In a small glass measuring cup, use a fork to lightly whip together the egg and yolks. When the soup comes to a rolling boil, add the mushrooms. Then, drizzle the beaten egg slowly over the tines of the fork into the soup. The egg will cook immediately after it's dropped into the stock. Stir in the arrowroot or cornstarch mixture gradually until the soup is the desired consistency.
yes!!! the drought is over...finally a non blender soup,,,,,and a super sounding one at that. BRAVO I cant wait to make this....is it lunchtime yet?? hahaha
I should make this for my dad, he's a big fan of egg drop soup!
I love a simple egg drop soup!
Simple and "non-hot" is a "good thing". I can taste it already.
I've never made this before but always liked it when we'd order Chinese food as a kid. Yum!
I like a little hot pepper in mine and often make an Italian version- a minestra as a quick meal.
Both are favorites of mine. I'll have to try arrowroot or constarch in it next time.
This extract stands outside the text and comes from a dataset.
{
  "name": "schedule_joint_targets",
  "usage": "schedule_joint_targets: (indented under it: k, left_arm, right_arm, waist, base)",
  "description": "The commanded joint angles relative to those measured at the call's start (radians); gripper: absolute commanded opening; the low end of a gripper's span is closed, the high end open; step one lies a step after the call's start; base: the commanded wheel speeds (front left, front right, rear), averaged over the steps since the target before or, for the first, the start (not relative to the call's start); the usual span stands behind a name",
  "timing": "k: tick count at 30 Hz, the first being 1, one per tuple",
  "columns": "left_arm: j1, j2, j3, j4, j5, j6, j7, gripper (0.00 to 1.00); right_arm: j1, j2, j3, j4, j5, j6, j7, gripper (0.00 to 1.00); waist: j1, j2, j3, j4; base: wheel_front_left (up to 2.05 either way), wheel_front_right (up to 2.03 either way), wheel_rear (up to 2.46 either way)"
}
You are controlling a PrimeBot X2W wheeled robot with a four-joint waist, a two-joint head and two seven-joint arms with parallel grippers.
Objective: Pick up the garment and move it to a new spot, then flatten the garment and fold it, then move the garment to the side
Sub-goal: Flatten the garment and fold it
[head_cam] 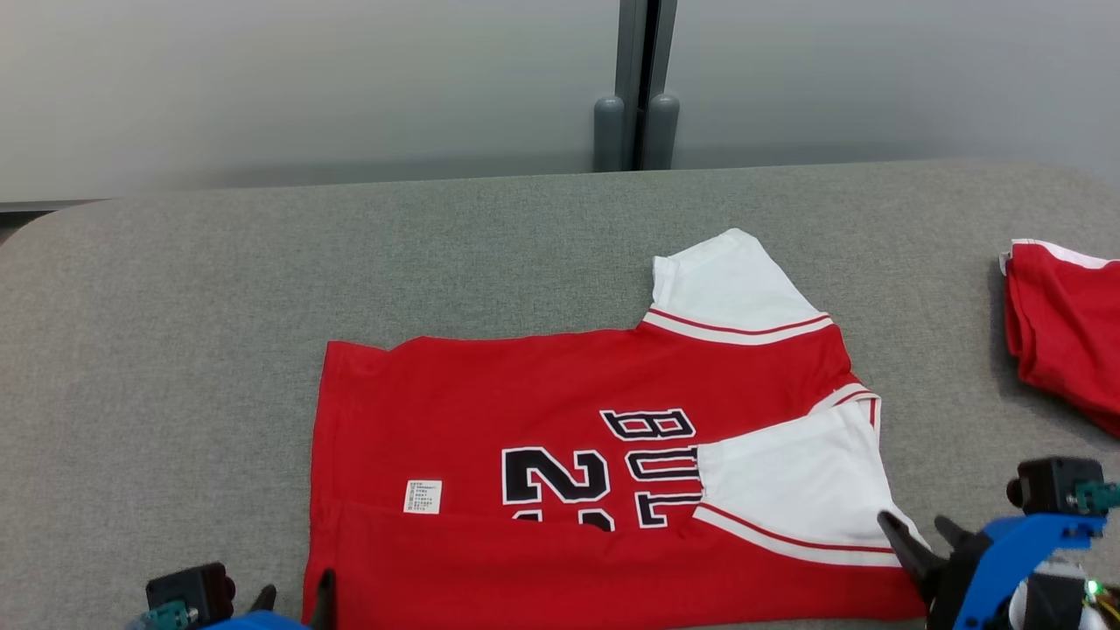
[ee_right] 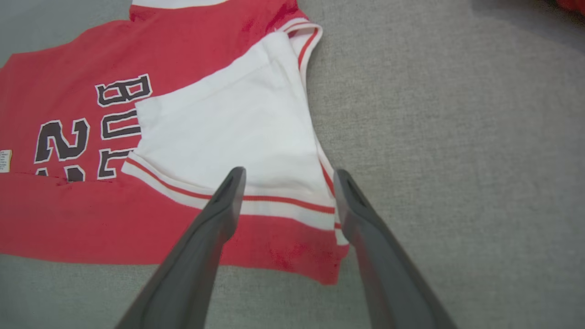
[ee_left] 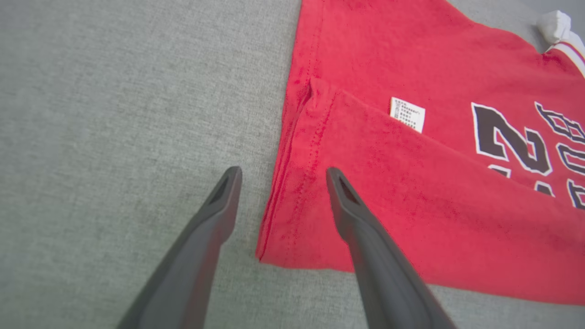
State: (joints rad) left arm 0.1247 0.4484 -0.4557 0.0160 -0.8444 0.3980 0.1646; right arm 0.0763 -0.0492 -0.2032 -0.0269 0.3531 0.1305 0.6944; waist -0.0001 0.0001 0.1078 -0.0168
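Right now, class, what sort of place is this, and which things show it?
Probably an indoor test room for folding clothes: a wide grey cloth-covered table, a half-folded red shirt, and another red garment lying at the side.

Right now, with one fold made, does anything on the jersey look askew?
Nothing damaged. The near white sleeve lies slanted across the jersey, hiding part of the lettering, and the far sleeve sticks out past the top edge. A care label peeks out at the fold.
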Motion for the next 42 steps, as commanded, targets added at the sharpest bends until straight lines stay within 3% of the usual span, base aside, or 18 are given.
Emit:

Would definitely add a little more body to the broth.
Thanks for sharing your recipe Soup Chick!
I ❤ Soup Chick
beyond tasty...thanks
Milton, I'm so glad you enjoyed this. I'll try to make more non-blender soups, though blending is one way to make a soup creamy without adding cream.
Kalyn, Pam: I'm becoming a real fan of egg drop soup as a low-calorie, low-carb lunch.
Pauline, this soup is not at all spicy. A good soup base makes all the difference.
Maris, this is definitely "New Jersey Chinese" style soup. I grew up with it, too.
CJ, I've never added hot pepper to this particular soup, but it sounds delicious. The arrowroot adds just a little bit of body but makes a big difference. (And thanks; I heart my readers, too!)
Just beautiful. Egg drop soup is a favorite of mine. And I haven't had any in three years. Too long. Guess what I'll be making this weekend? Thank you for another lovely soup recipe.
Egg Drop Soup is my go-to warmer upper when it is bitter cold and/or rainy out. I have made my own, but will often stop by for take-out on my way home after work. It's also just what the doctor ordered when you're feeling under the weather.
I like to add canned bamboo strips to mine too! Or cubes of firm tofu for some extra substance.
Just whipped this together for lunch. I added some chopped hot pepper and a dash of rice vinegar. Turned out really nice. I'm looking forward to exploring your recipes. I love soup!
Stacey, so glad you enjoyed the soup. I love the addition of hot pepper and rice vinegar, too.